= WHAT THE TASK REQUIRES =
Please filter the data down to the lines that include the word "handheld" and copy them.

Stored items:
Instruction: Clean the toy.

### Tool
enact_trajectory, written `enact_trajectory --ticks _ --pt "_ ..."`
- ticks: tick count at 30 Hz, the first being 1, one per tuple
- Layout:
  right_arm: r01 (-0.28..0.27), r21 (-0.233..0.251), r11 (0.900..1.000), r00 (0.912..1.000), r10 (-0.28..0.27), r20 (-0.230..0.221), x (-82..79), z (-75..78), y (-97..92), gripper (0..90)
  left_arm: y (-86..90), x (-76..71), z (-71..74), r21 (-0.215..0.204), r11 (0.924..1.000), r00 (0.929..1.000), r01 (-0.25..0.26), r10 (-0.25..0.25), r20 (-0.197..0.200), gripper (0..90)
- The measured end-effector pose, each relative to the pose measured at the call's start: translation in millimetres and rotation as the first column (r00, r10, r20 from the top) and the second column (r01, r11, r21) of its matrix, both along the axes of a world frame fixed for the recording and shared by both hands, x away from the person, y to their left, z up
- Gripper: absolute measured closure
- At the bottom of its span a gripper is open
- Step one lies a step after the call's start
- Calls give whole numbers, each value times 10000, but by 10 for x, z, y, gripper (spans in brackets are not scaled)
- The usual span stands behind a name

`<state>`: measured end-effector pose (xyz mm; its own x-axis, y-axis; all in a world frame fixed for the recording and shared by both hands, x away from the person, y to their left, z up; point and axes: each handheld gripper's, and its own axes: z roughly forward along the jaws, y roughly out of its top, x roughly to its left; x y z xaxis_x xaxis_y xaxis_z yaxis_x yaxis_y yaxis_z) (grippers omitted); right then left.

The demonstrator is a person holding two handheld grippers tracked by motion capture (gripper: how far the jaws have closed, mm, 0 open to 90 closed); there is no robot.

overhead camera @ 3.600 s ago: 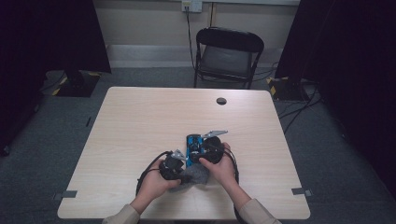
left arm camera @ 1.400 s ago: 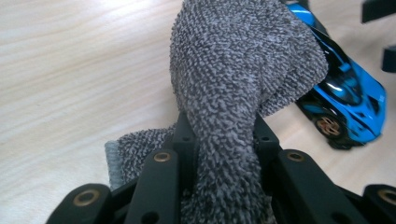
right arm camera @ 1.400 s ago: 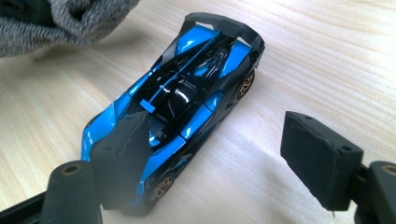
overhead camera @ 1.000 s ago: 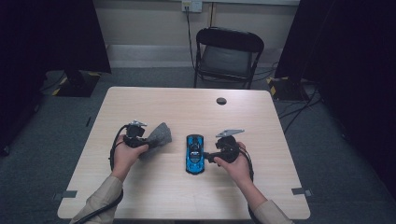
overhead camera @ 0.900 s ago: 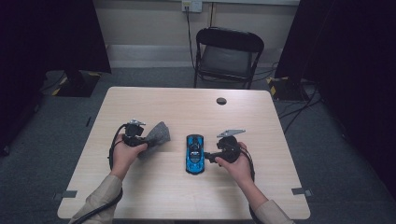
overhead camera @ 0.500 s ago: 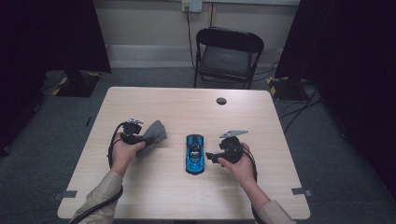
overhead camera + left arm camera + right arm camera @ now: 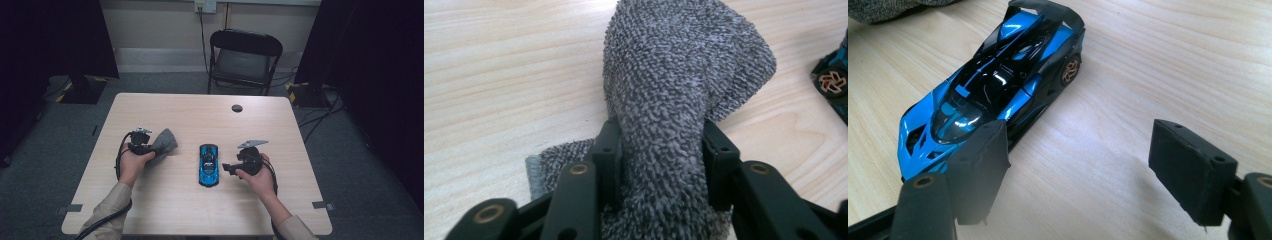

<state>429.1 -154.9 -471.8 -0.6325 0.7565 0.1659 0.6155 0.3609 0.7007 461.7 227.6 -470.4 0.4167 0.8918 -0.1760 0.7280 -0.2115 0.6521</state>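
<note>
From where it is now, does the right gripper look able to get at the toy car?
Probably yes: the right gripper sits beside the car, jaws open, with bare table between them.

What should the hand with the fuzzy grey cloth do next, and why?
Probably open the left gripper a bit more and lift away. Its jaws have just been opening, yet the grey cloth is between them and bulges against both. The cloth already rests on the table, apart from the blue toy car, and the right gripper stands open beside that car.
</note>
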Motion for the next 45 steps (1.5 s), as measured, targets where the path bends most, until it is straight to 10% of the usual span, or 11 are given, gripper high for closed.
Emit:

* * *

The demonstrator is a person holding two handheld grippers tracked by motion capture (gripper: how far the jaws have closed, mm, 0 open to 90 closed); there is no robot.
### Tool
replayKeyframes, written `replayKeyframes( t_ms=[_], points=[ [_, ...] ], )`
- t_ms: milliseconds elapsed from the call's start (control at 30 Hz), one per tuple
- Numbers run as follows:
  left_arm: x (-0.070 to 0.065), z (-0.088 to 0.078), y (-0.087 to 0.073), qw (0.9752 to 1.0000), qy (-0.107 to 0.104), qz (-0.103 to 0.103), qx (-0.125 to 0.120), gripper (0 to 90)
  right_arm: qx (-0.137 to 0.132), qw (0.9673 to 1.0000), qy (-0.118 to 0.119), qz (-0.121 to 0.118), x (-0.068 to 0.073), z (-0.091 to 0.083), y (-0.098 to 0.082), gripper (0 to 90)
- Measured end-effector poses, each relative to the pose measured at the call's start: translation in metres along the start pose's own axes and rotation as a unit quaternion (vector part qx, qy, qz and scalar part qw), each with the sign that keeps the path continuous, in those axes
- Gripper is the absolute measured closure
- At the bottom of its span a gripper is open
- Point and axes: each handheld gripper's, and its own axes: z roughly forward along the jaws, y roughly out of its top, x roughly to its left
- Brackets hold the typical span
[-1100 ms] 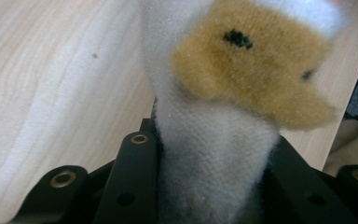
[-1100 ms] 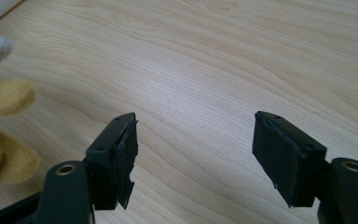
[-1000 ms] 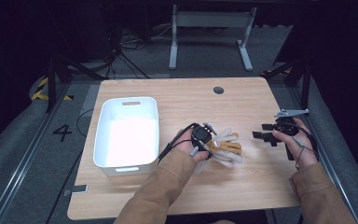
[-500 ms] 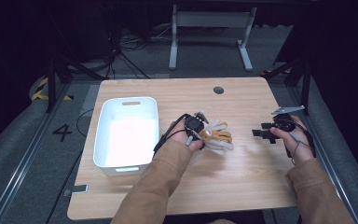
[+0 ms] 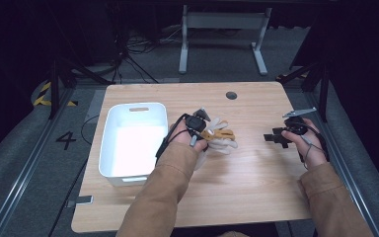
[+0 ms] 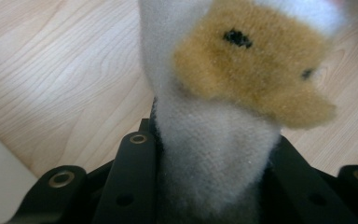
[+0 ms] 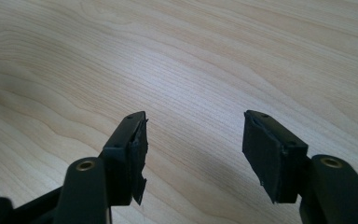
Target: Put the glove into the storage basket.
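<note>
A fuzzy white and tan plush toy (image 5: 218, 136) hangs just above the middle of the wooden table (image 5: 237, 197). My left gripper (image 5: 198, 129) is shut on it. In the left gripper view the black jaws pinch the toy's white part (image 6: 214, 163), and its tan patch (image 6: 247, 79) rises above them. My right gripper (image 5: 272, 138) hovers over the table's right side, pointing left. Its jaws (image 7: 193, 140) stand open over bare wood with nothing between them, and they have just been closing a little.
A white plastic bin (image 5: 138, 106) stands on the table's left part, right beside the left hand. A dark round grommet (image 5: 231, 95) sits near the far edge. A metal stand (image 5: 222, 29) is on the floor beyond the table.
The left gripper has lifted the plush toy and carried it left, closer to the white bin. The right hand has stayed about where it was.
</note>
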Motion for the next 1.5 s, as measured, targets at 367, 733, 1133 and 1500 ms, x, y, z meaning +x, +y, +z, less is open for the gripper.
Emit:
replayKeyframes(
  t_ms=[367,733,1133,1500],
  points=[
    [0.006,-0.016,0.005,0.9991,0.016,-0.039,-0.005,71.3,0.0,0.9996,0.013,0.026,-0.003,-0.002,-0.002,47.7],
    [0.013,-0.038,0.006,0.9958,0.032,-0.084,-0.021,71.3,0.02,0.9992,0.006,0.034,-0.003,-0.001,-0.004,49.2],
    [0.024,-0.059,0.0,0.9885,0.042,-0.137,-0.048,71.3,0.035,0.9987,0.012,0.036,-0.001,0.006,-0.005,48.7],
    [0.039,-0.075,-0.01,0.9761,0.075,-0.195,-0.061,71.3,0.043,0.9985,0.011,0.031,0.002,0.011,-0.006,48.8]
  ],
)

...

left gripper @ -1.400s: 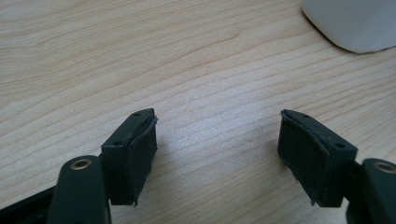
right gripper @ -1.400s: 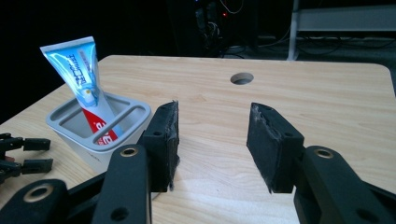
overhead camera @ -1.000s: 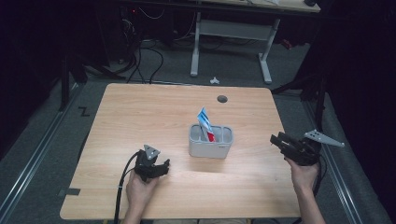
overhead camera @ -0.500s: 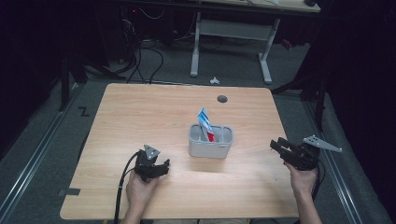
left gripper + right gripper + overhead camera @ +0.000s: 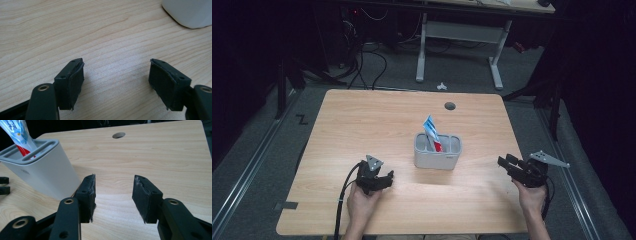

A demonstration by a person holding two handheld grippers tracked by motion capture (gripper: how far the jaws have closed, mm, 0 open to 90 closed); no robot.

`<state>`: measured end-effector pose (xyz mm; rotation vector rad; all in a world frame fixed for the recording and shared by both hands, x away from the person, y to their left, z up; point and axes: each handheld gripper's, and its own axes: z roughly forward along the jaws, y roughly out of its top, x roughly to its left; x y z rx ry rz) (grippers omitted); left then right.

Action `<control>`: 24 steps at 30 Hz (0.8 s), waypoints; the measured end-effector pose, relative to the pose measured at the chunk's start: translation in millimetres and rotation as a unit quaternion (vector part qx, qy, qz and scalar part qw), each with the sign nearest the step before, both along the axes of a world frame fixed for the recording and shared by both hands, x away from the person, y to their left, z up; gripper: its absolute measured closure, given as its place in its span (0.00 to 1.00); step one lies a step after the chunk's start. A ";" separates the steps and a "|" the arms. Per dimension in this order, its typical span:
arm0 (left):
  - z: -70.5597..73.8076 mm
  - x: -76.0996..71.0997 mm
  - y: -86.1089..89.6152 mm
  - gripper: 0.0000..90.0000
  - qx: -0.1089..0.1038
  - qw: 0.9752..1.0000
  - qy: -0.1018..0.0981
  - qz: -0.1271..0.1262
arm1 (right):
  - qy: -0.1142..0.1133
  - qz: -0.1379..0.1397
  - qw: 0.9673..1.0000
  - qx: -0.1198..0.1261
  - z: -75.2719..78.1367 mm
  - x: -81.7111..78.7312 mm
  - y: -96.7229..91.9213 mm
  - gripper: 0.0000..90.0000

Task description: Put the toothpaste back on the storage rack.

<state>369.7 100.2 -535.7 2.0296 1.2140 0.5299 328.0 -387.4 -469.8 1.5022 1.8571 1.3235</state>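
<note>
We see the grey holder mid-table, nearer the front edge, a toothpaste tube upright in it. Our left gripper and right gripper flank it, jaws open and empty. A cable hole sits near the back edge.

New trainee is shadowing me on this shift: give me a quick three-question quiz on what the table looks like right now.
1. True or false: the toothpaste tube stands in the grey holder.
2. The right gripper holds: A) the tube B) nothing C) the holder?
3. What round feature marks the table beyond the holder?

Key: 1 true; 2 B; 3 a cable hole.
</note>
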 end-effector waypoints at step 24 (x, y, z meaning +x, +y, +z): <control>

= RESULT OF THIS TASK =
`<state>`: measured end-effector pose (xyz mm; its own x-axis, y-axis; all in a world frame fixed for the recording and shared by both hands, x away from the person, y to their left, z up; point and axes: each handheld gripper's, and its own axes: z roughly forward along the jaws, y roughly out of its top, x roughly to its left; x y z xaxis_x xaxis_y xaxis_z yaxis_x yaxis_y yaxis_z) (grippers omitted); right then left.
The demonstrator is a person holding two handheld grippers tracked by motion capture (gripper: how far the jaws have closed, mm, 0 open to 90 closed); there is no robot.
The demonstrator is a person holding two handheld grippers tracked by motion capture (gripper: how far the jaws have closed, mm, 0 open to 90 closed); there is no robot.
- Point and axes: each handheld gripper's, and its own axes: z roughly forward along the jaws, y roughly out of its top, x roughly to its left
A demonstration by a person holding two handheld grippers tracked by motion capture (gripper: how far the jaws have closed, mm, 0 open to 90 closed); no robot.
`<state>`: measured end-effector pose (xyz mm; rotation vector rad; all in a world frame fixed for the recording and shared by both hands, x away from the person, y to their left, z up; point and axes: each handheld gripper's, and its own axes: z roughly forward along the jaws, y roughly out of its top, x roughly to its left; x y z rx ry rz) (grippers omitted); left then right.

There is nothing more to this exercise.